Board and Committee Performance Evaluation

With the goal of increasing the effectiveness of the Board and its relationship to management, the Governance, Organization and Nominating Committee evaluates the Board’s performance as a whole. The evaluation process, which occurs annually, includes a survey of the individual views of all directors, which are then shared with the full Board. In addition, each of the committees performs a similar annual self-evaluation.

Director Orientation and Continuing Education

All new directors must participate in the Company’s Orientation Program, which should be conducted within six months of election.
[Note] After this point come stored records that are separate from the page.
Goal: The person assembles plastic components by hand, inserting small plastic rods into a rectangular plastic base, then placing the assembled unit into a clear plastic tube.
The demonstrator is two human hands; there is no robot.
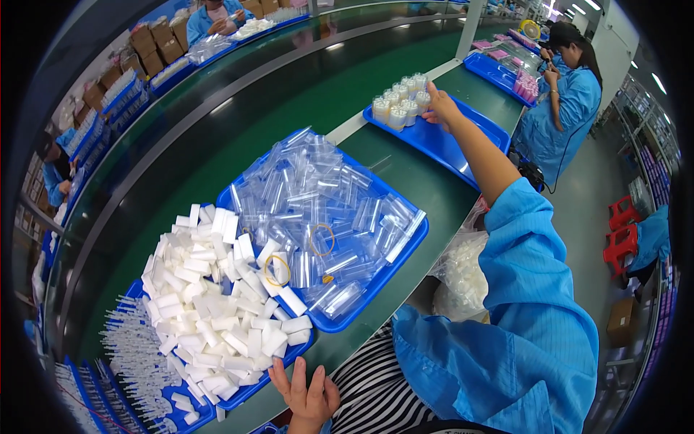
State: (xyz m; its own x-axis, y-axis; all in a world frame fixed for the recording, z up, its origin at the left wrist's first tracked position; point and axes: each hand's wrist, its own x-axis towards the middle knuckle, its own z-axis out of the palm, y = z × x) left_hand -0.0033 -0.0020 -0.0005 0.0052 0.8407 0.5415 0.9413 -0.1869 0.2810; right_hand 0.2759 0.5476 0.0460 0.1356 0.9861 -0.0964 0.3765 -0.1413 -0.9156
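Observation:
At the far end of my reach, my right hand [441, 110] is at the edge of a group of bundled clear cylinders with white tops [395, 116]. Its thumb and fingers sit around the nearest bundle [422, 100], which stands upright in a blue tray [463, 148]. My left hand [307, 394] has its fingers spread and holds nothing. It rests by the near rim of a tray heaped with white foam blocks [217, 311]. Beside that heap, another blue tray [416, 235] holds many clear plastic tubes [311, 188] and some yellow rubber bands [277, 270].
Thin white-and-clear parts [137, 347] lie in trays at the lower left. The green conveyor belt [181, 166] runs beyond the bench. A co-worker in blue [564, 101] works at the right, near red stools [620, 242]. A clear bag [463, 271] hangs below the bench edge.

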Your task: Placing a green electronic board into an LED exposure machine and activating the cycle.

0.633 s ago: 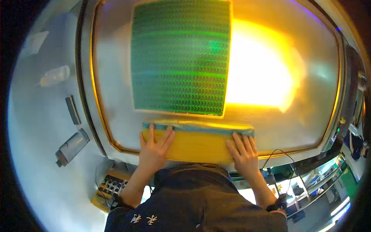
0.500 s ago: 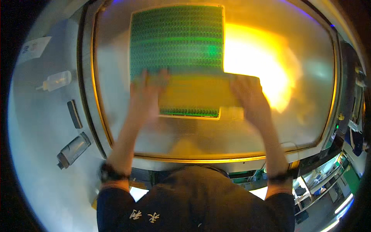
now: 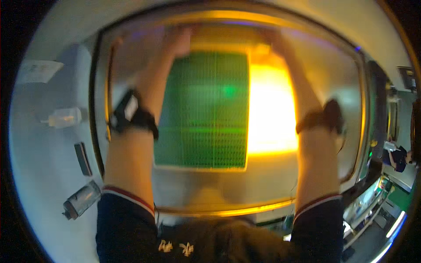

This orientation will include presentations by senior management to familiarize new directors with the Company’s strategic plans, significant financial, accounting and risk management issues, compliance programs, the Code of Ethical Business Conduct, its principal officers, and internal and independent auditors. In addition, the Orientation Program will include visits to Company headquarters and, to the extent practical, the Company’s significant facilities. A third-party continuing education program will be scheduled in conjunction with Board or committee meetings, as appropriate. In addition, Board members shall receive training on at least an annual basis in conjunction with regularly scheduled Board meetings, on topics relating to corporate governance policies and roles and responsibilities of Board members. Board members shall have at least one annual on-site visit to a Boeing operating unit, familiarizing Board members on operations of that unit and facilitating direct interaction between Board members and operating personnel as appropriate. All directors are also encouraged to attend, at the Company’s expense, director continuing education programs offered by various organizations. The Corporate Secretary will inform the directors of such educational opportunities.

Shareholder Rights Plan

Boeing does not have a shareholder rights plan and has no present intention to adopt one. Subject to its continuing fiduciary duties, which may dictate otherwise depending on the circumstances, the Board shall submit the adoption of any future rights plan to a vote of the shareholders. Any shareholder rights plan adopted without shareholder approval shall be approved by a majority of the independent members of the Board. If the Board adopts a rights plan without prior shareholder approval, the Board shall, within one year, either submit the plan to a vote of the shareholders or redeem the plan or cause it to expire of the rights plan is not approved by a majority of the votes cast on this issue, the plan will immediately terminate.



Clawback Policy

The Board shall, in all appropriate circumstances, require reimbursement of any annual incentive payment or long-term incentive payment to an executive officer where: (1) the payment was predicated upon achieving certain financial results that were subsequently the subject of a substantial restatement of Company financial statements filed with the Securities and Exchange Commission; (2) the Board determines the executive engaged in intentional misconduct that caused or substantially caused the need for the substantial restatement; and (3) a lower payment would have been made to the executive based upon the restated financial results. In each such instance, the Company will, to the extent practicable, seek to recover from the individual executive the amount by which the individual executive’s incentive payments for the relevant period exceeded the lower payment that would have been made based on the restated financial results. For purposes of this policy, the term “executive officer” means any officer who has been designated an executive officer by the Board.